Im Bildungszentrum des Städtischen Klinikums Braunschweig trafen sich Personalverantwortliche aus Einrichtungen der Kranken- und der Altenpflege mit Vertretern der Ostfalia, der Agenturen für Arbeit der Region und der Gewerkschaft ver.di, um die aktuelle Fachkräftesituation in der Pflegebranche zu diskutieren. Veranstaltet wurde der Dialog von der Kooperationsstelle Hochschulen - Gewerkschaften SüdOstNiedersachsen an der TU Braunschweig und der Allianz für die Region GmbH.

Neben der kritischen finanziellen Ausstattung der Einrichtungen stellten sich die neuen Herausforderungen an die Aus- und Weiterbildung und das Studium als wichtigstes Thema heraus.

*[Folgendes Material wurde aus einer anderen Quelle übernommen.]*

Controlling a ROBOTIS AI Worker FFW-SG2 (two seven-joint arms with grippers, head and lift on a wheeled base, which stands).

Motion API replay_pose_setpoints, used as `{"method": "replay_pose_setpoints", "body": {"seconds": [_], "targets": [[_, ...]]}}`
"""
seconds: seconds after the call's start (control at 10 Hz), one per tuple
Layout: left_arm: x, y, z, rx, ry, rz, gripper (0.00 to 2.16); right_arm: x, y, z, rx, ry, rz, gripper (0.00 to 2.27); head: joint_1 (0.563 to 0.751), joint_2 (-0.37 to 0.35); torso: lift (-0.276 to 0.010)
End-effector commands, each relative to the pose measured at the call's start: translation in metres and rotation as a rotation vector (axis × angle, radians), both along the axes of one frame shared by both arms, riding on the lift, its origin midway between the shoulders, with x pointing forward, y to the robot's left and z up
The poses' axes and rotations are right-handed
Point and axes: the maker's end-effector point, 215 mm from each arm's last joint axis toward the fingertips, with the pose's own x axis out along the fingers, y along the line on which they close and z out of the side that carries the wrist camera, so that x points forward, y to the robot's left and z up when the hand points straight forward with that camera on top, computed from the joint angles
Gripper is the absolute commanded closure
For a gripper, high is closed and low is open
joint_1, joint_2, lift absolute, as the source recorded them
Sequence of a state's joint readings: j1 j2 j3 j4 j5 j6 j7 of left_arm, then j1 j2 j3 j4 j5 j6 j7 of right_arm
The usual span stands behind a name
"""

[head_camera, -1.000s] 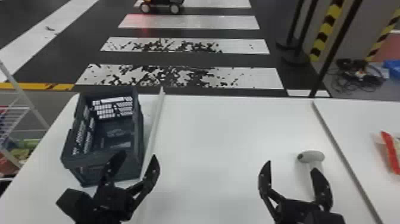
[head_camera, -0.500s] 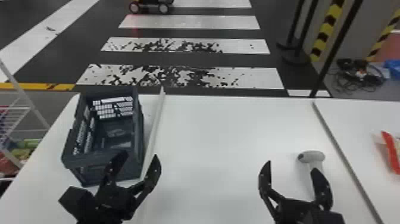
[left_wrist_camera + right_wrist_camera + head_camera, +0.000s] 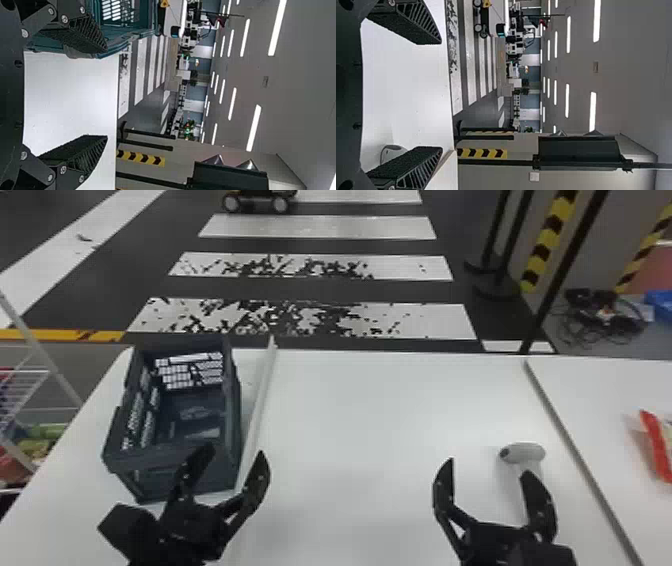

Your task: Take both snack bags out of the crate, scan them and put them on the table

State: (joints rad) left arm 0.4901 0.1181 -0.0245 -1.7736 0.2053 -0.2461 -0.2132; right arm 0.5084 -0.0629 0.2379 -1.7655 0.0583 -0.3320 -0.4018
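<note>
Head view: snack bag [image 3: 656, 445] on the right-hand table [image 3: 590, 390]; sloppy right gripper [image 3: 489, 467] reach could knock the scanner [image 3: 525, 452]. Left wrist view: left gripper [image 3: 107, 94] wide; lowering near crate [image 3: 123, 42] may snag rim. Right wrist view: right gripper wide too; closing misaligned may shove scanner.

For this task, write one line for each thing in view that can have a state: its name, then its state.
Crate: upright, unfolded, top open
Left hand: open, holding nothing
Right hand: open, holding nothing
Scanner: on the table, not held
Red-edged packet: lying flat; sealed or opened, cannot tell
</note>
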Motion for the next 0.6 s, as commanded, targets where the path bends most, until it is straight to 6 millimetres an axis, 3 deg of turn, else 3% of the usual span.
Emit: {"method": "replay_pose_setpoints", "body": {"seconds": [0.0,0.5], "targets": [[-0.0006,-0.0001,0.0005,0.0,0.0,0.0,0.25,-0.0004,0.0008,-0.0003,0.001,0.001,0.001,0.04,0.695,0.024,-0.092],[-0.0022,0.0012,0.0012,0.001,-0.001,0.002,0.25,-0.0013,0.0021,0.0002,0.0,-0.001,0.002,0.04,0.695,0.03,-0.092]]}}
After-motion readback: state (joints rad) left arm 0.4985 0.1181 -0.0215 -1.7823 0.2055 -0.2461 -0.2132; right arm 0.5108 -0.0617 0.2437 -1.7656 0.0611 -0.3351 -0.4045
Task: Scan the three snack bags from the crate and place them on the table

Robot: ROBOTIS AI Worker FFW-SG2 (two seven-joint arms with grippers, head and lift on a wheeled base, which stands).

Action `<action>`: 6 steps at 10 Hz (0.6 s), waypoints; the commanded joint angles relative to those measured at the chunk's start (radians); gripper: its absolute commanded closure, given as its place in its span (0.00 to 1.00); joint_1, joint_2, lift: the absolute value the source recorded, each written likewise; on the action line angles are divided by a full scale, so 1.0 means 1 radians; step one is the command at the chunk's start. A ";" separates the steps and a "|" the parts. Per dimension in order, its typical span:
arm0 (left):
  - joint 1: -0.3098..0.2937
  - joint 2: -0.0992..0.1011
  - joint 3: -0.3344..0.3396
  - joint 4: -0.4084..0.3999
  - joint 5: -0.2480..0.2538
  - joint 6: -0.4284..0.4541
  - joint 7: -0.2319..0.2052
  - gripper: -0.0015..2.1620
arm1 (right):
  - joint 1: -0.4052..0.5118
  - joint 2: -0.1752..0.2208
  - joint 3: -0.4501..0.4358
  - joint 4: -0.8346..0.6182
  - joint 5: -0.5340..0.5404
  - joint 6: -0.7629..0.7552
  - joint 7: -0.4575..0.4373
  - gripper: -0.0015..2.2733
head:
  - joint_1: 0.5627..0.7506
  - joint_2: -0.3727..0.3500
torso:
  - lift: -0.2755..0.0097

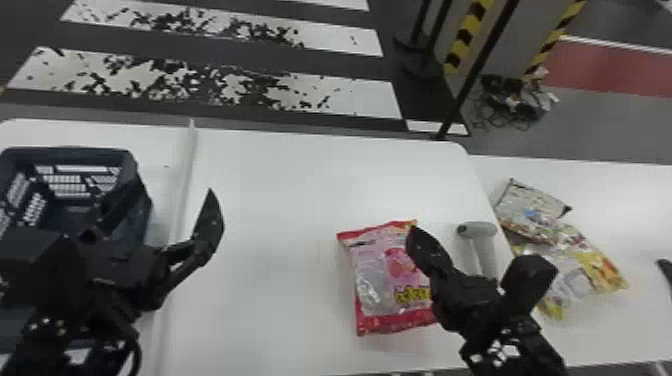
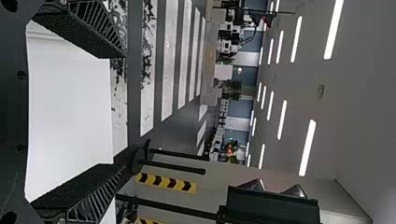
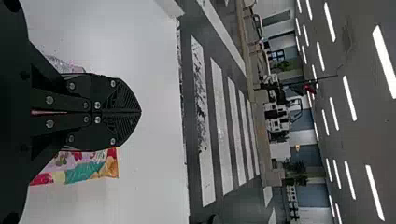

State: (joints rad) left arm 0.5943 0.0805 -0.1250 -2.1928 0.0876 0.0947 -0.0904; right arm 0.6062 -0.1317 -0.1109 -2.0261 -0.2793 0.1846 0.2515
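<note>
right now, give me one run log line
left gripper open, empty | right gripper shut, empty | red snack bag on table | more bags to its right | crate far left

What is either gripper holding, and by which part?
Nothing is held: the left gripper is open and empty, the right gripper shut on nothing.

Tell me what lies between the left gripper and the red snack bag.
Nothing: in the head view, the stretch from the left gripper to the red snack bag is bare white table.
</note>
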 commanded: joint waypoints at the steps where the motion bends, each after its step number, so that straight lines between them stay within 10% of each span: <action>1: 0.002 -0.001 0.001 -0.004 -0.003 0.000 0.000 0.02 | -0.011 0.009 0.043 0.027 0.002 -0.001 -0.001 0.99 | 0.70 0.32 | 0.75; 6: 0.005 0.002 0.001 -0.007 -0.008 0.006 0.000 0.02 | -0.077 0.012 0.069 0.225 0.017 -0.069 -0.018 0.99 | 0.70 0.37 | 0.75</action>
State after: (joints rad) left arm 0.5983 0.0822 -0.1268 -2.1990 0.0799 0.0984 -0.0905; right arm 0.5396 -0.1198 -0.0410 -1.8225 -0.2617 0.1217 0.2338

Unterstützt wurde der Dialog durch Beiträge regionaler Experten. Gerald Witt von der Agentur für Arbeit Helmstedt stellte die Arbeitsmarktsituation für den Pflegebereich in der Region vor. Prof. Immenroth von der Ostfalia (Fakultät Gesundheitswesen) befasste sich in seinem Beitrag mit der Ausbildung und Weiterqualifikation des Pflegepersonals. Ulrich Heller, Pflegedirektor des Städt. Klinikums Braunschweig und Dirk Bitterberg, Geschäftsfeldleiter Familie und soziale Dienste des AWO Bezirksverbands Braunschweig gaben Einblicke in die Praxis der Personalentwicklung und befassten sich mit der Bindung und Gewinnung von Fachkräften. Den Abschluss der Expertenbeiträge bildete David Matrai vom ver.di Landesbezirk Niedersachsen-Bremen mit der Perspektive „Gute Arbeit“ gegen Fachkräftemangel. Den jeweiligen Beiträgen folgten kurze Statements aus dem Publikum. Der Branchendialog endete in einer abschließenden großen Diskussionsrunde. Dort wurden mögliche Lösungswege zu den verschiedenen Fragestellungen der Fachkräfte Thematik in der Pflegebranche, wie z.B. Flexible Arbeitszeiten, Fortbildungsangebote, allgemeinverbindliche Tarifverträge, Gesundheitsförderung besprochen. Lösungen erwarten sich die Experten von einer Intensivierung der regionalen Kooperation zum Thema.